Word for word, restate the records that appear below.

#### WORKING DATA

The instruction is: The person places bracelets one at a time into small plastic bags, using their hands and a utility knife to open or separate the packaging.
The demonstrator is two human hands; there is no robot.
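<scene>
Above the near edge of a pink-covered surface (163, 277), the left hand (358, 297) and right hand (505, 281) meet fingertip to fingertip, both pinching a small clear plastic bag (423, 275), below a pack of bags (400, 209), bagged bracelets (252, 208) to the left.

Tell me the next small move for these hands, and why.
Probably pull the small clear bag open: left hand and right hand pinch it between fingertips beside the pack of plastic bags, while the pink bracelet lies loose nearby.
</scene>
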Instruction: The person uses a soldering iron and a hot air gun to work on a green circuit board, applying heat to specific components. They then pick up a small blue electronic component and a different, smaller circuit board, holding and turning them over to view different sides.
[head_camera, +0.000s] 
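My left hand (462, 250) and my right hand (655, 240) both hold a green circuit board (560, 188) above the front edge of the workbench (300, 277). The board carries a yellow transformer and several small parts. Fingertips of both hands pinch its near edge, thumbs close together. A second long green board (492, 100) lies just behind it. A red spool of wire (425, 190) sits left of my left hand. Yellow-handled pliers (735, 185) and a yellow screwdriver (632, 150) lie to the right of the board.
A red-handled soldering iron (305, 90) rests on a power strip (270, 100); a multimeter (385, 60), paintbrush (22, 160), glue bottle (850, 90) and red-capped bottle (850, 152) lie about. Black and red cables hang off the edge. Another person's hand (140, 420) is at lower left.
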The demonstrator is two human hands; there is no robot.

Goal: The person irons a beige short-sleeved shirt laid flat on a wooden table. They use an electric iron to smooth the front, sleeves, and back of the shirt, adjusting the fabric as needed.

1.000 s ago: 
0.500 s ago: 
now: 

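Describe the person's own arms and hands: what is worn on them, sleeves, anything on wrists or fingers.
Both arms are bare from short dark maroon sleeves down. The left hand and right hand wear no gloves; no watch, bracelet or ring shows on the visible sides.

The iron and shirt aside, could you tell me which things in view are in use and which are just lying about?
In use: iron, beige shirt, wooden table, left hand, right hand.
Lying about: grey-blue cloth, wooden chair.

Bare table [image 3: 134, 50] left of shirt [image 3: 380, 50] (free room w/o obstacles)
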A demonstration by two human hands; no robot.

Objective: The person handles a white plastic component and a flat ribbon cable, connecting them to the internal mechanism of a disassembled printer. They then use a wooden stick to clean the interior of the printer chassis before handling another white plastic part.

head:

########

## EXERCISE ANSWER:
The instruction is: The person places bracelets one at a time into small plastic bags, using their hands and a utility knife to open or separate the packaging.
The demonstrator is two human hands; there is no robot.
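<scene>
Above the near edge of a pink-covered surface (163, 277), the left hand (358, 297) and right hand (505, 281) meet fingertip to fingertip, both pinching a small clear plastic bag (423, 275), below a pack of bags (400, 209), bagged bracelets (252, 208) to the left.

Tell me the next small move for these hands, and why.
Probably pull the small clear bag open: left hand and right hand pinch it between fingertips beside the pack of plastic bags, while the pink bracelet lies loose nearby.
</scene>
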Instruction: The person uses a soldering iron and a hot air gun to work on a green circuit board, applying heat to specific components. They then pick up a small blue electronic component and a different, smaller circuit board, holding and turning them over to view different sides.
[head_camera, +0.000s] 
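My left hand (462, 250) and my right hand (655, 240) both hold a green circuit board (560, 188) above the front edge of the workbench (300, 277). The board carries a yellow transformer and several small parts. Fingertips of both hands pinch its near edge, thumbs close together. A second long green board (492, 100) lies just behind it. A red spool of wire (425, 190) sits left of my left hand. Yellow-handled pliers (735, 185) and a yellow screwdriver (632, 150) lie to the right of the board.
A red-handled soldering iron (305, 90) rests on a power strip (270, 100); a multimeter (385, 60), paintbrush (22, 160), glue bottle (850, 90) and red-capped bottle (850, 152) lie about. Black and red cables hang off the edge. Another person's hand (140, 420) is at lower left.
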The demonstrator is two human hands; there is no robot.

Goal: The person irons a beige short-sleeved shirt laid flat on a wooden table. They use an electric iron to smooth the front, sleeves, and back of the shirt, adjusting the fabric as needed.

1.000 s ago: 
0.500 s ago: 
now: 

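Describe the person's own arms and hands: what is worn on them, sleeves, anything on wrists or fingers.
Both arms are bare from short dark maroon sleeves down. The left hand and right hand wear no gloves; no watch, bracelet or ring shows on the visible sides.

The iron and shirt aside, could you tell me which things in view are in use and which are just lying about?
In use: iron, beige shirt, wooden table, left hand, right hand.
Lying about: grey-blue cloth, wooden chair.

Bare table [image 3: 134, 50] left of shirt [image 3: 380, 50] (free room w/o obstacles)
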A demonstration by two human hands; no robot.

Objective: The person handles a white plastic component and a flat ribbon cable, connecting them to the internal mechanism of a disassembled printer. They then use a wooden stick to clean the interior of the printer chassis before handling another white plastic part.

head:

Work on the exercise is finished.